----- Extracted entries -----

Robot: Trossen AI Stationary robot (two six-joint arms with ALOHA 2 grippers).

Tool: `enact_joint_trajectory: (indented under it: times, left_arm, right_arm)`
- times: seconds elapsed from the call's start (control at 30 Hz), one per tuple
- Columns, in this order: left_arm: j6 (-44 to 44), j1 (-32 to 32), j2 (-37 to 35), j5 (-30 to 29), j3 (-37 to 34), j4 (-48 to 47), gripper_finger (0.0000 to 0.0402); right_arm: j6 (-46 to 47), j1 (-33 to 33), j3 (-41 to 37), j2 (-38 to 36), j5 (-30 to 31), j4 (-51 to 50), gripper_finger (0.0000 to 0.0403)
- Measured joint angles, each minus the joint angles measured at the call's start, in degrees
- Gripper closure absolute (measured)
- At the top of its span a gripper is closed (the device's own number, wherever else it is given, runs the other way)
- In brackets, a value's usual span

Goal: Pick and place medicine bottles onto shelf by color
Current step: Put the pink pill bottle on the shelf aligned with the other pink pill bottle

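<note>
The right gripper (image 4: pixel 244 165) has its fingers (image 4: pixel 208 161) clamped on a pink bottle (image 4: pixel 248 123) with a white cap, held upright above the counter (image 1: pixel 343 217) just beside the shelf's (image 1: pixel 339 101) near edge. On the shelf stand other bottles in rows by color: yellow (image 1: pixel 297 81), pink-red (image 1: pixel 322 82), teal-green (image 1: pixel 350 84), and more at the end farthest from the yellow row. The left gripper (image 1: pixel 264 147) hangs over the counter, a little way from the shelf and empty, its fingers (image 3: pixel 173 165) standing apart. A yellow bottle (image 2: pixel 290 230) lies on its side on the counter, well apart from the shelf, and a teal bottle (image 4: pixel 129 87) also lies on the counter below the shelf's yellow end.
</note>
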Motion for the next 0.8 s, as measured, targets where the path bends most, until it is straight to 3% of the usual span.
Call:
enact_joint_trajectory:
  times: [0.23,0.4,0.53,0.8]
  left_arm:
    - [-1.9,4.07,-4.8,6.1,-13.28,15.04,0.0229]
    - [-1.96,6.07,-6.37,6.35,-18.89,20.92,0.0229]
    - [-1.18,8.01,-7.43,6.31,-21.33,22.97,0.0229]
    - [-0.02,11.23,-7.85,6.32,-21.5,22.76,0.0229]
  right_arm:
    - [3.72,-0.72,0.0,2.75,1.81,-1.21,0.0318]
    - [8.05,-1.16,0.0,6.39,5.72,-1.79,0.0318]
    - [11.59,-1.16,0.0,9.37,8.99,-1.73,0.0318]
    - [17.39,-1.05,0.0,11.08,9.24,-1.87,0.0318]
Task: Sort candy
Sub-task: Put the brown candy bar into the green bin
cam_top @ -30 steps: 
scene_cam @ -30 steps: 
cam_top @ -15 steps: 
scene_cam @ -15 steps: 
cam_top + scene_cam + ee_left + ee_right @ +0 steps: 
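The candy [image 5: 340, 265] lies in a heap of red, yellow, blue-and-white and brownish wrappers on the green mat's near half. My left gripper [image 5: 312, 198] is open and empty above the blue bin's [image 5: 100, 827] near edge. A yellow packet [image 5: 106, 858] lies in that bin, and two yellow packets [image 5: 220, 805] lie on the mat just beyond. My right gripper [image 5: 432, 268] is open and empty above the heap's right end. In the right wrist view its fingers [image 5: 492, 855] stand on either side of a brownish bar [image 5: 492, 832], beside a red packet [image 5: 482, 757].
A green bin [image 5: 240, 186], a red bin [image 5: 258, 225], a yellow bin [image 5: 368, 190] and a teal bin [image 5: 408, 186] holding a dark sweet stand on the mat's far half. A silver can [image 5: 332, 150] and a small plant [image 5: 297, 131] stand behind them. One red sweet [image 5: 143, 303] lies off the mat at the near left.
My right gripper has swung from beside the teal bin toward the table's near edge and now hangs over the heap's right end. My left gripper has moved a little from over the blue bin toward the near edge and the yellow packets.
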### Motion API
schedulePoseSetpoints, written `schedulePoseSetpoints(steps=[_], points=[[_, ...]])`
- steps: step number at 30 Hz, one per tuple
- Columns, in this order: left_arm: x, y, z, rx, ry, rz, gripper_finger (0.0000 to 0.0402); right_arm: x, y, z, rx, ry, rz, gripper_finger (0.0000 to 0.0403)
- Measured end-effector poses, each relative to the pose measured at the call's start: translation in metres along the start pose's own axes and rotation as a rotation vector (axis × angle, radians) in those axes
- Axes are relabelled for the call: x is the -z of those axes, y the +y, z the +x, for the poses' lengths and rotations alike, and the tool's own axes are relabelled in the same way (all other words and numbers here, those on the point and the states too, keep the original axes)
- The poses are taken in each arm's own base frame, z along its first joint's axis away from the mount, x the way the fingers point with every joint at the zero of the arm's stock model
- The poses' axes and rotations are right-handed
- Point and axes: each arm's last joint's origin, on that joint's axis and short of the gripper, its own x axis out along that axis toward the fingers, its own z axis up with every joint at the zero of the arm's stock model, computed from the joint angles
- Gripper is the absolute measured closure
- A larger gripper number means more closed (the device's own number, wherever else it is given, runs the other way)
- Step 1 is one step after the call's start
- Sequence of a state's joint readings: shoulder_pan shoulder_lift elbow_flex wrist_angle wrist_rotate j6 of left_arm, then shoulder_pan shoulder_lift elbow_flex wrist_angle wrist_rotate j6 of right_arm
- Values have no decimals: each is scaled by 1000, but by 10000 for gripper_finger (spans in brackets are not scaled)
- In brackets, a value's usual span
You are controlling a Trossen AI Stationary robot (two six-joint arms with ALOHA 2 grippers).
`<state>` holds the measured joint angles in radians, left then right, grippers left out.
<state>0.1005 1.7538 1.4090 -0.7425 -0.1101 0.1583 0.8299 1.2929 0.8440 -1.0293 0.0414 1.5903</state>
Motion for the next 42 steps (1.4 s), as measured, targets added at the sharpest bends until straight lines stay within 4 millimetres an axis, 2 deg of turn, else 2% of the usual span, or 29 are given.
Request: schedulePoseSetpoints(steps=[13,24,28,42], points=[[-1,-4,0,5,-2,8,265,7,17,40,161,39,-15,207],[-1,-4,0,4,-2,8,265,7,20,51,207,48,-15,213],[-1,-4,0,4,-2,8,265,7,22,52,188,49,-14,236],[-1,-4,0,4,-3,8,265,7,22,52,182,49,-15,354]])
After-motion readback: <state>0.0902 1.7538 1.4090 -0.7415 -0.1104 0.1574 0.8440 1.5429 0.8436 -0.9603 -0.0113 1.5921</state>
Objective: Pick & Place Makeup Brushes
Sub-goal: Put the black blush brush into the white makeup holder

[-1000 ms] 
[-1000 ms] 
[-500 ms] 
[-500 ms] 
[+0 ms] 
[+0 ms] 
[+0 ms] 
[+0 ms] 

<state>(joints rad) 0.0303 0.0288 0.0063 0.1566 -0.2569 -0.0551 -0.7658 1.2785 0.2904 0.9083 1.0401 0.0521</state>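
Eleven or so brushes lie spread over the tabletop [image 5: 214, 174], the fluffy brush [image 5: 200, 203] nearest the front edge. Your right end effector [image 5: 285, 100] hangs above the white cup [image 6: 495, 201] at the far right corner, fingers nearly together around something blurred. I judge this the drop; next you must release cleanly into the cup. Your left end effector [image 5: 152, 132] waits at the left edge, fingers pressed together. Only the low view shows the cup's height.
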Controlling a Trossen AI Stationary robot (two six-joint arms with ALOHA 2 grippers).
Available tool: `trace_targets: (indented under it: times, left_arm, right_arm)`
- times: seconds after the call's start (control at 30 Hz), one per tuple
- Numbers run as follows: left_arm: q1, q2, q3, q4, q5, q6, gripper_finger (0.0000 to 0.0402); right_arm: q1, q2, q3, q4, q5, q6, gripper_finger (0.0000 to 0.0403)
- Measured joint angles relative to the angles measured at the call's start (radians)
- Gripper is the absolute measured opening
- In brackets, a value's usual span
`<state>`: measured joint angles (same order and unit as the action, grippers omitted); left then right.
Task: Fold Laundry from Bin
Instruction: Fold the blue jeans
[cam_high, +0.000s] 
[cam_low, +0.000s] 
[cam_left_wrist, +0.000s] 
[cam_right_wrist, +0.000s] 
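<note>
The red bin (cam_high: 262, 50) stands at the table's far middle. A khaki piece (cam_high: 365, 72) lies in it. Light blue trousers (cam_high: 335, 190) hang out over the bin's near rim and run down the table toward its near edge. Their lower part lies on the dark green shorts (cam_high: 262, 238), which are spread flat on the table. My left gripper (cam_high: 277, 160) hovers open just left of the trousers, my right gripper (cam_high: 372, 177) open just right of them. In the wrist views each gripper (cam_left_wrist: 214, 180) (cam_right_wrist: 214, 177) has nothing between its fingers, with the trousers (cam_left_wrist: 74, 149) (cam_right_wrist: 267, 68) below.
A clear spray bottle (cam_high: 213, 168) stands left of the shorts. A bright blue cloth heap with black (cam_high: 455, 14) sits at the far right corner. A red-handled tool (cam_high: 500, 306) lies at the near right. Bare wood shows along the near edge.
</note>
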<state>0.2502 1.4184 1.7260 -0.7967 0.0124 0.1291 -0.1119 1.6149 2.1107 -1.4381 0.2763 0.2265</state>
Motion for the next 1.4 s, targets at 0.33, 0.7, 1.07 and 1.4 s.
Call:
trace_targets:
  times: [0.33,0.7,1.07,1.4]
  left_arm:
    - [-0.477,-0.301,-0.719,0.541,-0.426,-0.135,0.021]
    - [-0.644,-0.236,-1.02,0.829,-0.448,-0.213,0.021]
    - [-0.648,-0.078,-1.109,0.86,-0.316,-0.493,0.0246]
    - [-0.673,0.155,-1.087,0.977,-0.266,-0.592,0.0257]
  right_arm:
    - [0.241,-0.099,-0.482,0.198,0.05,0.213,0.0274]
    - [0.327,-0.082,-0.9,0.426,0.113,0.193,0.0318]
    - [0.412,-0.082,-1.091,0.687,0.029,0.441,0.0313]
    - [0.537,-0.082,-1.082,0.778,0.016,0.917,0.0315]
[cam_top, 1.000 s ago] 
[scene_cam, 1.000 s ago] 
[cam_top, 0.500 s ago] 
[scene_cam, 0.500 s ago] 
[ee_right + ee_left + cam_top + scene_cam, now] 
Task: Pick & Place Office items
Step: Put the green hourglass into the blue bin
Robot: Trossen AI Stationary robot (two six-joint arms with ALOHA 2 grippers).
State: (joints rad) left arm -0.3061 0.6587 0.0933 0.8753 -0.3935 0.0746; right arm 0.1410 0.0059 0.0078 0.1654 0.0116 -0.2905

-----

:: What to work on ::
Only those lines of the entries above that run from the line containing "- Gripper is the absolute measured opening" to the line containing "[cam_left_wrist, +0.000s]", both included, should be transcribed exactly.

:: Expected output ::
- Gripper is the absolute measured opening
- In brackets, a value's usual span
`<state>`: measured joint angles (same order and unit as the action, grippers omitted); left then right.
Task: Fold Laundry from Bin
Instruction: Fold the blue jeans
[cam_high, +0.000s] 
[cam_low, +0.000s] 
[cam_left_wrist, +0.000s] 

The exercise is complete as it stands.